A similar aspect of the game is the Thought Cabinet. Think of this as your perk box. As you progress through the game and take certain access, you may pick up some Thoughts, such as an Inexplicable Feminist Agenda, or a genuine Art Degree. You can choose to internalise these thoughts, and they become a sort of ‘Backstory’ that you create for yourself, revealing new aspects of your past, granting you boosted skills, some extra passive abilities or some additional dialogue choices. You can spend skill points to forget Thoughts if you don’t like its effect (something you only find out after internalising it, which takes some time) and pick a new one.
I find this a very interesting and engaging method that the game uses to involve the player in the reality of the hero’s memory loss and the reconstruction of his past. And there are a vast amount of Thoughts to find. Building the hero up with specific Thoughts is a fun process, and it’s a surprisingly novel way to desegregate storytelling from gameplay.
The game is a very gorgeous game. The art is beautiful and the sound design works so very well for the medium. It feels melancholic, and peaceful even when there’s no time to rest. The city of Martinaise feels like the calm after the storm, and it’s quite haunting.
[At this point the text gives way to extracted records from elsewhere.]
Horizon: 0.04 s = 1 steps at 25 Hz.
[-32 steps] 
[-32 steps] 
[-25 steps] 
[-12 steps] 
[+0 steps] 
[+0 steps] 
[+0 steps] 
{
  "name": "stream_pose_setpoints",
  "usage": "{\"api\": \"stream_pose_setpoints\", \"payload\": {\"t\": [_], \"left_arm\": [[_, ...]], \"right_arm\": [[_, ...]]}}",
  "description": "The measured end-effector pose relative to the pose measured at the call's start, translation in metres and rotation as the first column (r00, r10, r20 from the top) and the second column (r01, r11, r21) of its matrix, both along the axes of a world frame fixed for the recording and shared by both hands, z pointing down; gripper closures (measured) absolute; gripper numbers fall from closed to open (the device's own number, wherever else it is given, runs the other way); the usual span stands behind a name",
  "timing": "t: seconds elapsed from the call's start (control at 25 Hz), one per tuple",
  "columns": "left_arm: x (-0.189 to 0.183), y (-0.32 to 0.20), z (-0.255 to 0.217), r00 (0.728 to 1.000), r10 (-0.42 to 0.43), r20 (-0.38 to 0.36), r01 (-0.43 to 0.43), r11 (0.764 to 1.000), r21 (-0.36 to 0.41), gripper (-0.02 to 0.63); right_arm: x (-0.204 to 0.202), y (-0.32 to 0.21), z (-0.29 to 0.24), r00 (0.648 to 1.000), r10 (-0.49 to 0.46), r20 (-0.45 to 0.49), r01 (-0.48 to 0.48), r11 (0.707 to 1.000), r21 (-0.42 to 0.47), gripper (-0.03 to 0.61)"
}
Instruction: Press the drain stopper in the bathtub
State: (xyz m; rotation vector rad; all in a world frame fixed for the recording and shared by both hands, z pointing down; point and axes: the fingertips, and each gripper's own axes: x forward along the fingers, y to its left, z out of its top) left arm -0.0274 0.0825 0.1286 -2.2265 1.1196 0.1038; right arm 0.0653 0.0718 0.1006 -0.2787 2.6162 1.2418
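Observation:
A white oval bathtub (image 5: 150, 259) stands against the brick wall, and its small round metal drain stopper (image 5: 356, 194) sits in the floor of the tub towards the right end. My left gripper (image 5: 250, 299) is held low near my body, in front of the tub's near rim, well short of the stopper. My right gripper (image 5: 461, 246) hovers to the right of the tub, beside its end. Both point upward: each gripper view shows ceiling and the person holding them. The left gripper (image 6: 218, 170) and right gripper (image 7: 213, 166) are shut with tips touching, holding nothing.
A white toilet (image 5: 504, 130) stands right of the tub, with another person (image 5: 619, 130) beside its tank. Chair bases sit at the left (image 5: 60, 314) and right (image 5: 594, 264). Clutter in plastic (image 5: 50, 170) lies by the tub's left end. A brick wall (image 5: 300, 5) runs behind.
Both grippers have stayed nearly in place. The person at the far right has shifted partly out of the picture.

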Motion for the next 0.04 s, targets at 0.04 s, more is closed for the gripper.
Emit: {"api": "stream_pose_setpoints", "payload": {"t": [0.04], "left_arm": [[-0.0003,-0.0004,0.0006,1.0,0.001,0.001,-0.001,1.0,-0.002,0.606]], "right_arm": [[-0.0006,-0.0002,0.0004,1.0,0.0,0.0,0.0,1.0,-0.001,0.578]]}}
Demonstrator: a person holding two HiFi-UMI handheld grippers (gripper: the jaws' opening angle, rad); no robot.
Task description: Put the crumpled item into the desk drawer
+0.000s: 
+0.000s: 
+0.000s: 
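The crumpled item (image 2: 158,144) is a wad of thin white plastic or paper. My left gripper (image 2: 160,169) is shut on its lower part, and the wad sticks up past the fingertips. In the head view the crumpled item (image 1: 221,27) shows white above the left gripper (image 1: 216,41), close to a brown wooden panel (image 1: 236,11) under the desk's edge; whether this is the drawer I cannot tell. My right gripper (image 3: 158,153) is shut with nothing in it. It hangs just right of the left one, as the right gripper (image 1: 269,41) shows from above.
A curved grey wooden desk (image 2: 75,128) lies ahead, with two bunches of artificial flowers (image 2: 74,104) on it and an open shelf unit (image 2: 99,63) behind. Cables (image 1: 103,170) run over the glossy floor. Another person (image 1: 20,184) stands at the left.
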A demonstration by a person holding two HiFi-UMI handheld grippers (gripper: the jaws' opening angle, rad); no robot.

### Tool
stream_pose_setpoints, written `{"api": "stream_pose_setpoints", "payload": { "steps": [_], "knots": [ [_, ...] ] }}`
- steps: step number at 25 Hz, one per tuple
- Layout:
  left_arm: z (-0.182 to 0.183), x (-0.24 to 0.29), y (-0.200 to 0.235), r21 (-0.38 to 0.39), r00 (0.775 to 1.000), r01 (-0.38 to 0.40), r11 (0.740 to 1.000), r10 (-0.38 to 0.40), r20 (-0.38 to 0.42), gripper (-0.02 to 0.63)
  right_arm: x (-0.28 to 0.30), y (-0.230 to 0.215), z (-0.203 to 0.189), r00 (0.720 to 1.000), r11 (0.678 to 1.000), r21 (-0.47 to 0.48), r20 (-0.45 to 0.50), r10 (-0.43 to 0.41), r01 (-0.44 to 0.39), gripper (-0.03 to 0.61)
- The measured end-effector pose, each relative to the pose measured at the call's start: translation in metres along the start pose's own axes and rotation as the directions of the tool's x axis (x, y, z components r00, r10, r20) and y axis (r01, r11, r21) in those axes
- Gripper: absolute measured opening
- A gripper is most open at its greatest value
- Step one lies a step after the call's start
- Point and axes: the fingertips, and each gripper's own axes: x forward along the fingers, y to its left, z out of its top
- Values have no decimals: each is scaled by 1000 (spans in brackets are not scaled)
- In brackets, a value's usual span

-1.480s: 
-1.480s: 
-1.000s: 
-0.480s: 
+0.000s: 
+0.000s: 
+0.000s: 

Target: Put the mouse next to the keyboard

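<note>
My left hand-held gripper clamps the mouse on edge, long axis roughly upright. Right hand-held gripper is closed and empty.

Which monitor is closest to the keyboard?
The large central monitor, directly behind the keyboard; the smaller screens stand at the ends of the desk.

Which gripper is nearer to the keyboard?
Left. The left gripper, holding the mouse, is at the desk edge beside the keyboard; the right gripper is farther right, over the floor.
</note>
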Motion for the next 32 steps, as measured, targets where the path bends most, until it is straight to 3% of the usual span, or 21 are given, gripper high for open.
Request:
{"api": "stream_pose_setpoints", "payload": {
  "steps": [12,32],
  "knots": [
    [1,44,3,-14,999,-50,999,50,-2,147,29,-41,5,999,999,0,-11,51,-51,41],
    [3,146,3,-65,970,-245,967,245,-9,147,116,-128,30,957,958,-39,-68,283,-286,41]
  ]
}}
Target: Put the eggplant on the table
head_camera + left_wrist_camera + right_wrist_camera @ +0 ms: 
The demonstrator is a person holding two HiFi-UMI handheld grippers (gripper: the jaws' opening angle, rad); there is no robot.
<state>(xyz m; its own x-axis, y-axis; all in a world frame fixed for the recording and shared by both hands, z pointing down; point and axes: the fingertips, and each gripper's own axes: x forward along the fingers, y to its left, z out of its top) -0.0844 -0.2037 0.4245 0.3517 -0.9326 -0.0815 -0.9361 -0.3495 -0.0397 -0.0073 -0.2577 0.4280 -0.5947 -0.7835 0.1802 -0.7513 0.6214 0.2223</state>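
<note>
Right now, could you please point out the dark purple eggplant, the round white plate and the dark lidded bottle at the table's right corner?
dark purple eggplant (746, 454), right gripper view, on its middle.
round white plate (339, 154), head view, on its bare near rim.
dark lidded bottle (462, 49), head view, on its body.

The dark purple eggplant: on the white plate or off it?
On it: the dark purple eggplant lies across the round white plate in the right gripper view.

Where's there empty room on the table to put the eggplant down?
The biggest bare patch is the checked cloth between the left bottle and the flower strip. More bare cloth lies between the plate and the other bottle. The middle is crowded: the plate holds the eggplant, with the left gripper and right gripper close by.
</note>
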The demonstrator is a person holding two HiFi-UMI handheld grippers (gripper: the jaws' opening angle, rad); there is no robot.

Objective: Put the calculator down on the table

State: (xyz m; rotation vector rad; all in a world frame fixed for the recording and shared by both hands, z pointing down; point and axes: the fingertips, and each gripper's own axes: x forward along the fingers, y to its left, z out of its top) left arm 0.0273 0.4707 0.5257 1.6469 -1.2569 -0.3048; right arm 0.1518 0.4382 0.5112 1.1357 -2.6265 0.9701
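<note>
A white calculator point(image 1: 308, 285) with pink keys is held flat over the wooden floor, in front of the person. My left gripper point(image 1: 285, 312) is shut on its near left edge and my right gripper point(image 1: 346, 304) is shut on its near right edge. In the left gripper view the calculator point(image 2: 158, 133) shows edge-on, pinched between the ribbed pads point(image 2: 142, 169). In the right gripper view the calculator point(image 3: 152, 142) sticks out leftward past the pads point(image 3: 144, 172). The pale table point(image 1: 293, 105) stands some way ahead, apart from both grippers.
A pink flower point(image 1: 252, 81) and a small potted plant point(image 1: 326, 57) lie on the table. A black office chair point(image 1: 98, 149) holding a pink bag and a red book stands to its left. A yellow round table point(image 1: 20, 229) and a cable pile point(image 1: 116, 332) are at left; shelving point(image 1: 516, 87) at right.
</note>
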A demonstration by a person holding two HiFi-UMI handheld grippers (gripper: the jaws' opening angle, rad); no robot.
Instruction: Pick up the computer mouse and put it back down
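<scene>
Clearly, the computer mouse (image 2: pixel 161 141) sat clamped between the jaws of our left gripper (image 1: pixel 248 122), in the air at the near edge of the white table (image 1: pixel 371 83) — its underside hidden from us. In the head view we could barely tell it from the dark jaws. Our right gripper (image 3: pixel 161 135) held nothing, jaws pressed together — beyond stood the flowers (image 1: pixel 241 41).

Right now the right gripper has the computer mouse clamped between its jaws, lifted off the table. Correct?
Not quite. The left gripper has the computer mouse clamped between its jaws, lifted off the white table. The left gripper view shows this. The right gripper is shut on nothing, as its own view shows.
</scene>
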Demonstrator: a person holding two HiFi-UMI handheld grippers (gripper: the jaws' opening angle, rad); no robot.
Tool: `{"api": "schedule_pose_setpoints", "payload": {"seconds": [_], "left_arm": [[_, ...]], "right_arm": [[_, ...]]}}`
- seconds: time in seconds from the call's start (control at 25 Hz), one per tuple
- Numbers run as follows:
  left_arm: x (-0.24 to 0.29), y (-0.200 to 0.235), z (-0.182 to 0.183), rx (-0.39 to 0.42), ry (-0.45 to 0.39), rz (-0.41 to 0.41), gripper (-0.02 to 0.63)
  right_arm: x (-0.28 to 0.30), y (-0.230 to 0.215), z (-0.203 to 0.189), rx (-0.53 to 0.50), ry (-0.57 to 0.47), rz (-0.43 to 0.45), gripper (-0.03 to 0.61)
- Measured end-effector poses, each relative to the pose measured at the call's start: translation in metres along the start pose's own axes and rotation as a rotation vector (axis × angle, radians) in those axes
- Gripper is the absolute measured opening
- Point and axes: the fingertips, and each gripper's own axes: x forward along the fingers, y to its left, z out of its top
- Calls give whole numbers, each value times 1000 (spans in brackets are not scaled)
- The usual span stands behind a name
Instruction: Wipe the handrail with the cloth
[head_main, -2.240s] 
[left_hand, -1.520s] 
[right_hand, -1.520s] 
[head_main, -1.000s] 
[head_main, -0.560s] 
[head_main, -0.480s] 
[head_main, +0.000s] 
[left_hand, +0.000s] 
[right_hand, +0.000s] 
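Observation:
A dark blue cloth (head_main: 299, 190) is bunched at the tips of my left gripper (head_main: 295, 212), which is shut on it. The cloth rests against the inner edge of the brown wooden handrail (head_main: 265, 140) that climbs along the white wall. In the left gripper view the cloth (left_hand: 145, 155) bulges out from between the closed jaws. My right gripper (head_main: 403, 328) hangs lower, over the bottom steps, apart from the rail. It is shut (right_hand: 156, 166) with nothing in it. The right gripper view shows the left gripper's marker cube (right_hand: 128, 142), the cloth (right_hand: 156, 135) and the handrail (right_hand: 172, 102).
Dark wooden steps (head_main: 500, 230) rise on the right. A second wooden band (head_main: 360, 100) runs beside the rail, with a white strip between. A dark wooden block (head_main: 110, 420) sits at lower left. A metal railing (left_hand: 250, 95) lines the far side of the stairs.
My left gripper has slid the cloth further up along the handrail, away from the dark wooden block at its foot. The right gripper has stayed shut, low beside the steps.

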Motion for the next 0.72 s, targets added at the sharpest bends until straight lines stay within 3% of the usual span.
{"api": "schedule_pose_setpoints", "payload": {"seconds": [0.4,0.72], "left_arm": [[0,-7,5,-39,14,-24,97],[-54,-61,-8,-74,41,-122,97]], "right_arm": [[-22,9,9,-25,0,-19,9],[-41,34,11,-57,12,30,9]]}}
I don’t want to spoil much of anything to do with the setting or the story, as I feel it is a game you will want to experience blind, as the hero does. You will learn as he does, and your reactions will become his reactions. You will be bombarded with proper nouns and geography without diagrams, and lots of confusing shit. And it kinda works.
The one thing that I would recommend for a first or only playthrough is to make sure you have a decent Intellect and pump some skill points into Encyclopaedia. It will chime in a lot and give you so much information about the world that surrounds you, and it’s interesting. It’s a world that has obviously been in someone’s mind for many years, with a history and a geography and its own languages and customs, growing and growing – and although it’s eerily similar to our own, it is always interesting to learn about.
Some notes:
- It’s a cop game about a murder. It’s graphic, and there is a hanging body that you have to interact with. There are also mentions and discussions of rape, sexual assault and drug use. Be forewarned;
- Time only passes when you talk to someone or interact with an object that opens a dialogue tree. Other than that, you have all the time in the world;
- The f-slur is used liberally by various characters, but is always censored both in speech and in text (it displays as “f****t”). It’s jarring and honestly they would have been better off just not including it. It is a word that adds nothing;
- The writing is good, if a bit overly-loquacious at points;
- The game discusses very interesting topics and tackles some very controversial debates, such as capitalism vs communism, racial science, fascism vs moralism and whether disco as an acceptable genre of music;
- No seriously put points into Encyclopaedia.